Task prompt: Without including pictures, set down every record exactly as it stands.

Stored data
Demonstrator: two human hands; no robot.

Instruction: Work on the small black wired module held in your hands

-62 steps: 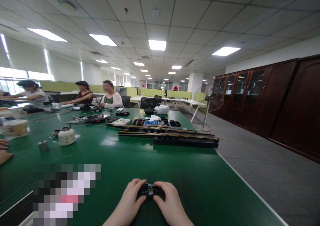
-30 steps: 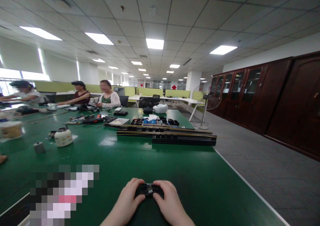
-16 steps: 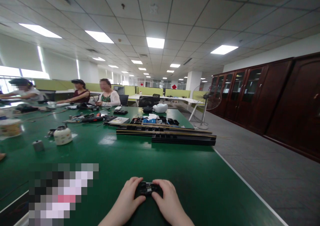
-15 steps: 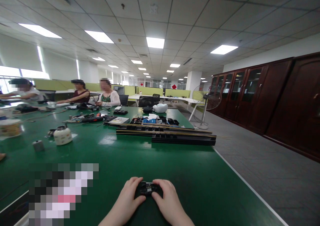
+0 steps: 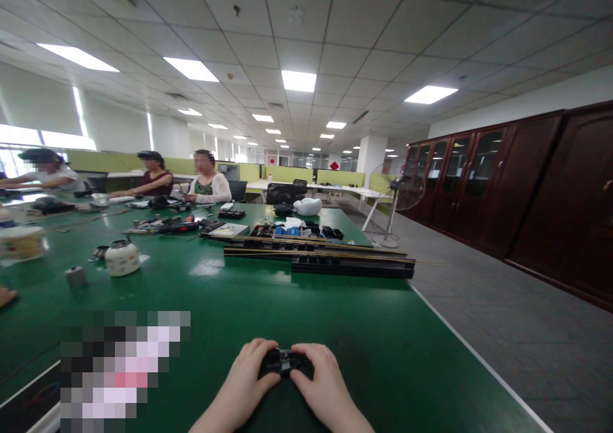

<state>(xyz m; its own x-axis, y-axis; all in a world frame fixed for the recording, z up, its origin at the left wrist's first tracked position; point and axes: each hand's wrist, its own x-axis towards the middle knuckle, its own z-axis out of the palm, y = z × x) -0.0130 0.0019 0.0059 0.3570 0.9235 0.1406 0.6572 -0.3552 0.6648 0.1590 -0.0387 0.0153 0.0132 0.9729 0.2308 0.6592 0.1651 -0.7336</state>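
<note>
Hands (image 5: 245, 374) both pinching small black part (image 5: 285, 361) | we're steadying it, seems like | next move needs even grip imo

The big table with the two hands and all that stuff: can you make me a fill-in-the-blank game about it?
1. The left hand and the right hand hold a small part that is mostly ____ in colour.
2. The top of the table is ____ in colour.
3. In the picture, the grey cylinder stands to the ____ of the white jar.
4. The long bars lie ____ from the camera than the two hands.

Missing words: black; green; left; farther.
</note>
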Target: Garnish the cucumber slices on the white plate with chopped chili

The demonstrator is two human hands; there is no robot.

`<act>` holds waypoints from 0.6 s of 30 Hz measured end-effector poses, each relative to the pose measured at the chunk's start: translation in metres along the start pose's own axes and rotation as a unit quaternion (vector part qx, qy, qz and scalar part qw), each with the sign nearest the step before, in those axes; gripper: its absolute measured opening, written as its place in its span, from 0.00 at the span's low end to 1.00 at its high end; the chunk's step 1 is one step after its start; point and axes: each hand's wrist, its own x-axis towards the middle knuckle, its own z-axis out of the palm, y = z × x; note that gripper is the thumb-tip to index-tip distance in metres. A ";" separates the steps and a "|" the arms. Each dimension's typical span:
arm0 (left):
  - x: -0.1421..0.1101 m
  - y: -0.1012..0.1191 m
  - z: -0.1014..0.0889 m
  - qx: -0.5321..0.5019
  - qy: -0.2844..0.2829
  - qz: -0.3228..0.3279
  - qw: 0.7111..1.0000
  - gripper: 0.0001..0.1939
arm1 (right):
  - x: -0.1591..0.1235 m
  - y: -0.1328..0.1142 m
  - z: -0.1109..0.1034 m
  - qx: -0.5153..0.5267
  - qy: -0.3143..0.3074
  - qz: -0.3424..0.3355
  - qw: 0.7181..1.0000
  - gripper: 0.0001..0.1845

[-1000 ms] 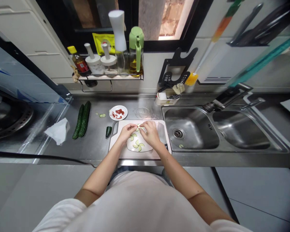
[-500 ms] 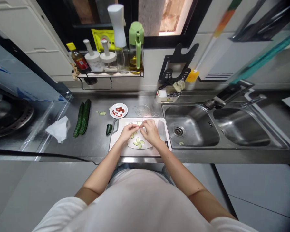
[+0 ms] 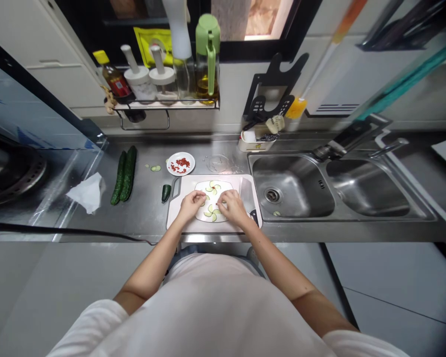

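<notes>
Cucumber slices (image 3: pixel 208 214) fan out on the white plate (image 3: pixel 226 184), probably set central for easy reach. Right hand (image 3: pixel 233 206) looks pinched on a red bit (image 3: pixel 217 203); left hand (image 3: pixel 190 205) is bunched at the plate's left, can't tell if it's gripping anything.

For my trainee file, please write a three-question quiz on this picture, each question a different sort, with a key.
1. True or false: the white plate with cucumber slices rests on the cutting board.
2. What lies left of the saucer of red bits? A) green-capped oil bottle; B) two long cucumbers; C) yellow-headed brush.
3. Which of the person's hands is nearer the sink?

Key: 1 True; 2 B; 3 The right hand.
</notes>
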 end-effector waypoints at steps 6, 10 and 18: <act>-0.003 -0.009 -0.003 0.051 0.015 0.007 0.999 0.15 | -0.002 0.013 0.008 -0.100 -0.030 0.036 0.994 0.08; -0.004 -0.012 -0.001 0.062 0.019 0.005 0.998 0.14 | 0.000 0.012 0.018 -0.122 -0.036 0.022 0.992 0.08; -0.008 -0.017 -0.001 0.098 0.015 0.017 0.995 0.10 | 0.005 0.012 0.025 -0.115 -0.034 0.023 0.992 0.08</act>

Response to the task:
Demonstrator: two human hands; no robot.

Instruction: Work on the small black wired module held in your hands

-62 steps: 
-30 steps: 
-16 steps: 
-15 steps: 
+0 steps: 

<state>(xyz m; its own x-axis, y-axis; all in a world frame fixed for the recording, z up, its origin at the left wrist's first tracked position; point and axes: each hand's wrist, its own x-axis towards the middle knuckle, its own z-axis out of the palm, y = z × x) -0.0130 0.0019 0.0059 0.3570 0.9235 0.1406 0.6572 -0.3552 0.6648 0.1590 -0.0387 0.0153 0.0132 0.9729 0.2308 0.6592 0.1651 -0.7336</state>
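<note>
Hands (image 5: 245, 374) both pinching small black part (image 5: 285, 361) | we're steadying it, seems like | next move needs even grip imo

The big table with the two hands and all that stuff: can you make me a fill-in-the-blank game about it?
1. The left hand and the right hand hold a small part that is mostly ____ in colour.
2. The top of the table is ____ in colour.
3. In the picture, the grey cylinder stands to the ____ of the white jar.
4. The long bars lie ____ from the camera than the two hands.

Missing words: black; green; left; farther.
</note>
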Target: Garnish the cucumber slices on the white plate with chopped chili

The demonstrator is two human hands; there is no robot.

`<act>` holds waypoints from 0.6 s of 30 Hz measured end-effector poses, each relative to the pose measured at the chunk's start: translation in metres along the start pose's own axes and rotation as a unit quaternion (vector part qx, qy, qz and scalar part qw), each with the sign nearest the step before, in those axes; gripper: its absolute measured opening, written as its place in its span, from 0.00 at the span's low end to 1.00 at its high end; the chunk's step 1 is one step after its start; point and axes: each hand's wrist, its own x-axis towards the middle knuckle, its own z-axis out of the palm, y = z × x; note that gripper is the thumb-tip to index-tip distance in metres. A ";" separates the steps and a "|" the arms. Each dimension's typical span:
arm0 (left):
  - x: -0.1421..0.1101 m
  - y: -0.1012..0.1191 m
  - z: -0.1014..0.0889 m
  - qx: -0.5321..0.5019
  - qy: -0.2844..0.2829
  - qz: -0.3228..0.3279
  - qw: 0.7111..1.0000
  - gripper: 0.0001..0.1939
arm1 (right):
  - x: -0.1591..0.1235 m
  - y: -0.1328..0.1142 m
  - z: -0.1109..0.1034 m
  - qx: -0.5153..0.5267
  - qy: -0.3143..0.3074
  - qz: -0.3424..0.3355
  - qw: 0.7181..1.0000
  - gripper: 0.0001..0.1845

[-1000 ms] 
[-500 ms] 
[+0 ms] 

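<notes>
Cucumber slices (image 3: pixel 208 214) fan out on the white plate (image 3: pixel 226 184), probably set central for easy reach. Right hand (image 3: pixel 233 206) looks pinched on a red bit (image 3: pixel 217 203); left hand (image 3: pixel 190 205) is bunched at the plate's left, can't tell if it's gripping anything.

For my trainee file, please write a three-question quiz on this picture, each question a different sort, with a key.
1. True or false: the white plate with cucumber slices rests on the cutting board.
2. What lies left of the saucer of red bits? A) green-capped oil bottle; B) two long cucumbers; C) yellow-headed brush.
3. Which of the person's hands is nearer the sink?

Key: 1 True; 2 B; 3 The right hand.
</notes>
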 end-effector waypoints at steps 6, 10 and 18: <act>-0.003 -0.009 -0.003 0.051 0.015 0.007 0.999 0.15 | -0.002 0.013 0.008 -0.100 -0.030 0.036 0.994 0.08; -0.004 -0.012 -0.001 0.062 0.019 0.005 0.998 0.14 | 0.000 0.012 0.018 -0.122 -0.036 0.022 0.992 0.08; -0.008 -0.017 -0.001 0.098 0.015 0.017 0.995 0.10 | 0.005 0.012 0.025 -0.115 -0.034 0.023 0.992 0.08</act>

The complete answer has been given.